- _YOUR ASSIGNMENT_:
Copy every line below. Do not alter any of them.

- _DATA BLOCK_:

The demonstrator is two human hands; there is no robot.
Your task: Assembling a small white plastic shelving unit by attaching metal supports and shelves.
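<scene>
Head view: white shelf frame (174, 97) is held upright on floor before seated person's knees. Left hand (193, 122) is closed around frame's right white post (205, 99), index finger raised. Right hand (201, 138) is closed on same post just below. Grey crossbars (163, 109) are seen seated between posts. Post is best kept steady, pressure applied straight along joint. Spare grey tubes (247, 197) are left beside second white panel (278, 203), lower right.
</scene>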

- _FINAL ANSWER_:
The demonstrator is two human hands; there is no robot.
Your task: Assembling a small white plastic shelving unit by attaching metal supports and shelves.
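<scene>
Head view: white shelf frame (174, 97) is held upright on floor before seated person's knees. Left hand (193, 122) is closed around frame's right white post (205, 99), index finger raised. Right hand (201, 138) is closed on same post just below. Grey crossbars (163, 109) are seen seated between posts. Post is best kept steady, pressure applied straight along joint. Spare grey tubes (247, 197) are left beside second white panel (278, 203), lower right.
</scene>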

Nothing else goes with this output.